ACTIVITY: Leaving the pictures aside, return all of the data below exactly.

:: SUPPLIED DATA

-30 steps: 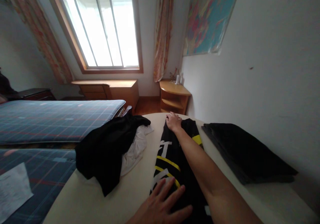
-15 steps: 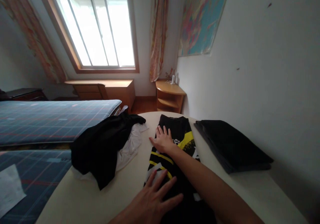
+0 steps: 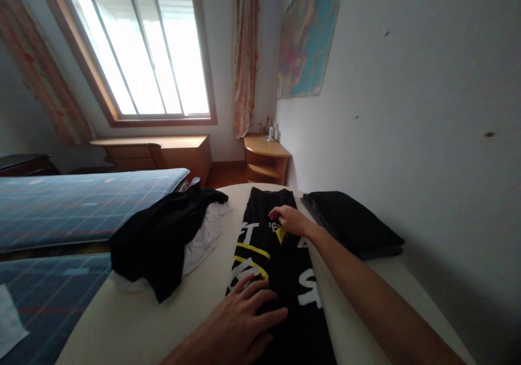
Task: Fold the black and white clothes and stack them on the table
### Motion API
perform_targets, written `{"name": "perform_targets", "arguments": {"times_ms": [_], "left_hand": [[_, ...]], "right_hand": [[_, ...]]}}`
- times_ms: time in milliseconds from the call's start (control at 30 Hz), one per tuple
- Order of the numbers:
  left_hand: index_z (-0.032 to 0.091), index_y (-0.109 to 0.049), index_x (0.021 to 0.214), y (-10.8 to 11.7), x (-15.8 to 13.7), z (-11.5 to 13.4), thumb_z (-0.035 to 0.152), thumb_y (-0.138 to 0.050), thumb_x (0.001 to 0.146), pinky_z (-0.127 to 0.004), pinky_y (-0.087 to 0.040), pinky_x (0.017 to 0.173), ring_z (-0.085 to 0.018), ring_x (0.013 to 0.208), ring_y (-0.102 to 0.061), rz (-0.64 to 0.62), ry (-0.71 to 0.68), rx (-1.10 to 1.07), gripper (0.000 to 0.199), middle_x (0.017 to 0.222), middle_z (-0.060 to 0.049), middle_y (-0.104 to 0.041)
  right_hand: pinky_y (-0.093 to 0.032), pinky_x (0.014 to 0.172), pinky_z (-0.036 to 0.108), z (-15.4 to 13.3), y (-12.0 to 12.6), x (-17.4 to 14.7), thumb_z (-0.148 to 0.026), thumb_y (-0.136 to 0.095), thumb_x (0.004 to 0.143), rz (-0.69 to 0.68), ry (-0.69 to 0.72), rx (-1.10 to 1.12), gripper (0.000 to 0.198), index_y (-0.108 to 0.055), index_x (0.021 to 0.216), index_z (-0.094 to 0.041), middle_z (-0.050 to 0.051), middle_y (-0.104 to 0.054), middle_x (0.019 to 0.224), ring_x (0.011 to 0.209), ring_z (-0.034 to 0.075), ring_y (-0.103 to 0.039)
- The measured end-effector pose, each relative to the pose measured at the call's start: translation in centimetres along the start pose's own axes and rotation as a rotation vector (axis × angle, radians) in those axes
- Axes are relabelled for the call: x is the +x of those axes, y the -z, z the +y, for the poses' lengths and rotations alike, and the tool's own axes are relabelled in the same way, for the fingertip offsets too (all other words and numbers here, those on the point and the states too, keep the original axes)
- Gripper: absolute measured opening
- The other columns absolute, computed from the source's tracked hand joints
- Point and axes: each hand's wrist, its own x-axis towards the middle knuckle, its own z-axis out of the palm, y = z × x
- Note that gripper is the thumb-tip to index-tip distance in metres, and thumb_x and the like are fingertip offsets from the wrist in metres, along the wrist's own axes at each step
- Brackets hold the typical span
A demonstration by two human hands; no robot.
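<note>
A black T-shirt (image 3: 280, 278) with yellow stripes and white lettering lies in a long, narrow fold on the cream table. My left hand (image 3: 248, 310) rests on its near left part, fingers spread and flat over the cloth. Farther up, my right hand (image 3: 288, 218) has its fingers curled together at the edge of a folded-over layer, gripping the fabric near the small white print. That layer covers most of the yellow patch, and large white letters show on its right side. The shirt's near end runs out of the view.
Left of the shirt, a crumpled black garment (image 3: 154, 240) lies over a white one (image 3: 203, 243) on the table (image 3: 134, 321). A folded dark stack of cloth (image 3: 354, 224) sits on the right, near the wall. Blue plaid mattresses (image 3: 81, 207) stand at the left.
A layer of the shirt's right side has been folded inward over the yellow patch. My right hand has gone from lying flat to gripping cloth, slightly rightward. My left hand stays spread on the shirt.
</note>
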Motion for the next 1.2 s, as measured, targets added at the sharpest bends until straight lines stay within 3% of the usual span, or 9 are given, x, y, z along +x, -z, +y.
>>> {"name": "perform_targets", "arguments": {"times_ms": [100, 200, 333, 500, 667, 1033, 1200], "left_hand": [[0.034, -0.056, 0.131, -1.0, 0.3, 0.5, 0.026, -0.055, 0.098, -0.04, -0.036, 0.11, -0.018, 0.112, -0.057, 0.092, -0.063, 0.023, 0.034, 0.116, 0.0, -0.065], [0.033, -0.064, 0.115, -2.1, 0.5, 0.6, 0.027, -0.057, 0.099, -0.033, -0.04, 0.101, -0.015, 0.1, -0.058, 0.161, -0.109, 0.049, 0.018, 0.107, 0.003, -0.066], [0.026, -0.064, 0.102, -2.4, 0.7, 0.7, 0.028, -0.06, 0.098, -0.029, -0.042, 0.092, -0.013, 0.096, -0.057, 0.168, -0.117, 0.069, 0.007, 0.103, 0.003, -0.065], [0.025, -0.061, 0.11, -1.5, 0.5, 1.2, 0.023, -0.056, 0.099, -0.029, -0.043, 0.091, -0.014, 0.096, -0.058, 0.155, -0.104, 0.069, 0.012, 0.108, 0.002, -0.065], [0.023, -0.06, 0.101, -1.0, 0.2, 1.3, 0.019, -0.057, 0.097, -0.026, -0.044, 0.093, -0.013, 0.101, -0.059, 0.098, -0.133, 0.041, 0.006, 0.114, 0.002, -0.065], [0.025, -0.06, 0.104, -0.9, 0.1, 1.4, 0.022, -0.058, 0.098, -0.026, -0.044, 0.092, -0.013, 0.101, -0.06, 0.026, -0.141, 0.017, 0.007, 0.114, 0.004, -0.068], [0.027, -0.061, 0.108, -0.4, -0.1, 1.6, 0.02, -0.058, 0.094, -0.029, -0.045, 0.094, -0.015, 0.104, -0.06, -0.001, -0.126, -0.028, 0.017, 0.117, 0.004, -0.067]], "right_hand": [[-0.048, 0.093, 0.029, 0.9, 0.4, -2.5, 0.0, -0.048, 0.077, -0.044, 0.089, 0.019, 0.042, -0.074, 0.102, -0.02, 0.004, -0.075, 0.1, 0.098, 0.018, -0.066], [-0.048, 0.094, 0.033, 0.9, 0.1, -4.2, -0.007, -0.053, 0.083, -0.018, 0.19, -0.016, 0.035, -0.074, 0.108, -0.019, 0.008, -0.072, 0.103, 0.099, 0.02, -0.064], [-0.046, 0.095, 0.035, 0.0, -0.5, -4.9, -0.01, -0.054, 0.088, 0.062, 0.174, -0.092, 0.025, -0.073, 0.102, -0.017, 0.011, -0.067, 0.104, 0.101, 0.022, -0.061], [-0.043, 0.1, 0.035, -1.2, -0.7, -4.8, -0.009, -0.049, 0.09, 0.141, 0.102, -0.043, 0.025, -0.068, 0.103, -0.017, 0.01, -0.065, 0.111, 0.108, 0.021, -0.058], [-0.04, 0.102, 0.035, -1.9, -1.9, -4.8, -0.01, -0.047, 0.091, 0.096, 0.018, -0.093, 0.027, -0.068, 0.106, -0.018, 0.01, -0.067, 0.113, 0.11, 0.021, -0.057], [-0.04, 0.098, 0.034, -2.9, -2.7, -4.4, -0.019, -0.045, 0.097, 0.156, -0.118, -0.141, 0.026, -0.069, 0.104, -0.016, 0.011, -0.068, 0.109, 0.104, 0.022, -0.058], [-0.038, 0.103, 0.036, -3.6, -3.3, -5.0, -0.015, -0.046, 0.094, 0.169, -0.101, -0.1, 0.032, -0.07, 0.113, -0.022, 0.007, -0.066, 0.12, 0.114, 0.022, -0.056]]}}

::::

THE COMPLETED TASK:
-30 steps: 
-15 steps: 
+0 steps: 
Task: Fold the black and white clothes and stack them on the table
### Motion API
perform_targets, written `{"name": "perform_targets", "arguments": {"times_ms": [_], "left_hand": [[_, ...]], "right_hand": [[_, ...]]}}`
- times_ms: time in milliseconds from the call's start (control at 30 Hz), one per tuple
- Order of the numbers:
  left_hand: index_z (-0.032 to 0.091), index_y (-0.109 to 0.049), index_x (0.021 to 0.214), y (-10.8 to 11.7), x (-15.8 to 13.7), z (-11.5 to 13.4), thumb_z (-0.035 to 0.152), thumb_y (-0.138 to 0.050), thumb_x (0.001 to 0.146), pinky_z (-0.127 to 0.004), pinky_y (-0.087 to 0.040), pinky_x (0.017 to 0.173), ring_z (-0.085 to 0.018), ring_x (0.013 to 0.208), ring_y (-0.102 to 0.061), rz (-0.64 to 0.62), ry (-0.71 to 0.68), rx (-1.10 to 1.07), gripper (0.000 to 0.199), middle_x (0.017 to 0.222), middle_z (-0.060 to 0.049), middle_y (-0.104 to 0.041)
  right_hand: pinky_y (-0.093 to 0.032), pinky_x (0.014 to 0.172), pinky_z (-0.036 to 0.108), z (-15.4 to 13.3), y (-12.0 to 12.6), x (-17.4 to 14.7), thumb_z (-0.148 to 0.026), thumb_y (-0.136 to 0.095), thumb_x (0.004 to 0.143), rz (-0.69 to 0.68), ry (-0.69 to 0.72), rx (-1.10 to 1.12), gripper (0.000 to 0.198), index_y (-0.108 to 0.055), index_x (0.021 to 0.216), index_z (-0.094 to 0.041), middle_z (-0.050 to 0.051), middle_y (-0.104 to 0.054), middle_x (0.019 to 0.224), ring_x (0.011 to 0.209), ring_z (-0.034 to 0.075), ring_y (-0.103 to 0.039)
- The measured end-effector pose, each relative to the pose measured at the call's start: translation in centimetres along the start pose's own axes and rotation as a rotation vector (axis × angle, radians) in those axes
- Axes are relabelled for the call: x is the +x of those axes, y the -z, z the +y, for the poses' lengths and rotations alike, and the tool's own axes are relabelled in the same way, for the fingertip offsets too (all other words and numbers here, those on the point and the states too, keep the original axes)
- Gripper: absolute measured opening
- The other columns absolute, computed from the source's tracked hand joints
- Point and axes: each hand's wrist, its own x-axis towards the middle knuckle, its own z-axis out of the palm, y = z × x
- Note that gripper is the thumb-tip to index-tip distance in metres, and thumb_x and the like are fingertip offsets from the wrist in metres, along the wrist's own axes at each step
- Brackets hold the typical span
A demonstration by two human hands; no robot.
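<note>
A black T-shirt (image 3: 280, 278) with yellow stripes and white lettering lies in a long, narrow fold on the cream table. My left hand (image 3: 248, 310) rests on its near left part, fingers spread and flat over the cloth. Farther up, my right hand (image 3: 288, 218) has its fingers curled together at the edge of a folded-over layer, gripping the fabric near the small white print. That layer covers most of the yellow patch, and large white letters show on its right side. The shirt's near end runs out of the view.
Left of the shirt, a crumpled black garment (image 3: 154, 240) lies over a white one (image 3: 203, 243) on the table (image 3: 134, 321). A folded dark stack of cloth (image 3: 354, 224) sits on the right, near the wall. Blue plaid mattresses (image 3: 81, 207) stand at the left.
A layer of the shirt's right side has been folded inward over the yellow patch. My right hand has gone from lying flat to gripping cloth, slightly rightward. My left hand stays spread on the shirt.
</note>
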Motion for the next 1.2 s, as measured, targets added at the sharpest bends until straight lines stay within 3% of the usual span, or 9 are given, x, y, z along +x, -z, +y.
>>> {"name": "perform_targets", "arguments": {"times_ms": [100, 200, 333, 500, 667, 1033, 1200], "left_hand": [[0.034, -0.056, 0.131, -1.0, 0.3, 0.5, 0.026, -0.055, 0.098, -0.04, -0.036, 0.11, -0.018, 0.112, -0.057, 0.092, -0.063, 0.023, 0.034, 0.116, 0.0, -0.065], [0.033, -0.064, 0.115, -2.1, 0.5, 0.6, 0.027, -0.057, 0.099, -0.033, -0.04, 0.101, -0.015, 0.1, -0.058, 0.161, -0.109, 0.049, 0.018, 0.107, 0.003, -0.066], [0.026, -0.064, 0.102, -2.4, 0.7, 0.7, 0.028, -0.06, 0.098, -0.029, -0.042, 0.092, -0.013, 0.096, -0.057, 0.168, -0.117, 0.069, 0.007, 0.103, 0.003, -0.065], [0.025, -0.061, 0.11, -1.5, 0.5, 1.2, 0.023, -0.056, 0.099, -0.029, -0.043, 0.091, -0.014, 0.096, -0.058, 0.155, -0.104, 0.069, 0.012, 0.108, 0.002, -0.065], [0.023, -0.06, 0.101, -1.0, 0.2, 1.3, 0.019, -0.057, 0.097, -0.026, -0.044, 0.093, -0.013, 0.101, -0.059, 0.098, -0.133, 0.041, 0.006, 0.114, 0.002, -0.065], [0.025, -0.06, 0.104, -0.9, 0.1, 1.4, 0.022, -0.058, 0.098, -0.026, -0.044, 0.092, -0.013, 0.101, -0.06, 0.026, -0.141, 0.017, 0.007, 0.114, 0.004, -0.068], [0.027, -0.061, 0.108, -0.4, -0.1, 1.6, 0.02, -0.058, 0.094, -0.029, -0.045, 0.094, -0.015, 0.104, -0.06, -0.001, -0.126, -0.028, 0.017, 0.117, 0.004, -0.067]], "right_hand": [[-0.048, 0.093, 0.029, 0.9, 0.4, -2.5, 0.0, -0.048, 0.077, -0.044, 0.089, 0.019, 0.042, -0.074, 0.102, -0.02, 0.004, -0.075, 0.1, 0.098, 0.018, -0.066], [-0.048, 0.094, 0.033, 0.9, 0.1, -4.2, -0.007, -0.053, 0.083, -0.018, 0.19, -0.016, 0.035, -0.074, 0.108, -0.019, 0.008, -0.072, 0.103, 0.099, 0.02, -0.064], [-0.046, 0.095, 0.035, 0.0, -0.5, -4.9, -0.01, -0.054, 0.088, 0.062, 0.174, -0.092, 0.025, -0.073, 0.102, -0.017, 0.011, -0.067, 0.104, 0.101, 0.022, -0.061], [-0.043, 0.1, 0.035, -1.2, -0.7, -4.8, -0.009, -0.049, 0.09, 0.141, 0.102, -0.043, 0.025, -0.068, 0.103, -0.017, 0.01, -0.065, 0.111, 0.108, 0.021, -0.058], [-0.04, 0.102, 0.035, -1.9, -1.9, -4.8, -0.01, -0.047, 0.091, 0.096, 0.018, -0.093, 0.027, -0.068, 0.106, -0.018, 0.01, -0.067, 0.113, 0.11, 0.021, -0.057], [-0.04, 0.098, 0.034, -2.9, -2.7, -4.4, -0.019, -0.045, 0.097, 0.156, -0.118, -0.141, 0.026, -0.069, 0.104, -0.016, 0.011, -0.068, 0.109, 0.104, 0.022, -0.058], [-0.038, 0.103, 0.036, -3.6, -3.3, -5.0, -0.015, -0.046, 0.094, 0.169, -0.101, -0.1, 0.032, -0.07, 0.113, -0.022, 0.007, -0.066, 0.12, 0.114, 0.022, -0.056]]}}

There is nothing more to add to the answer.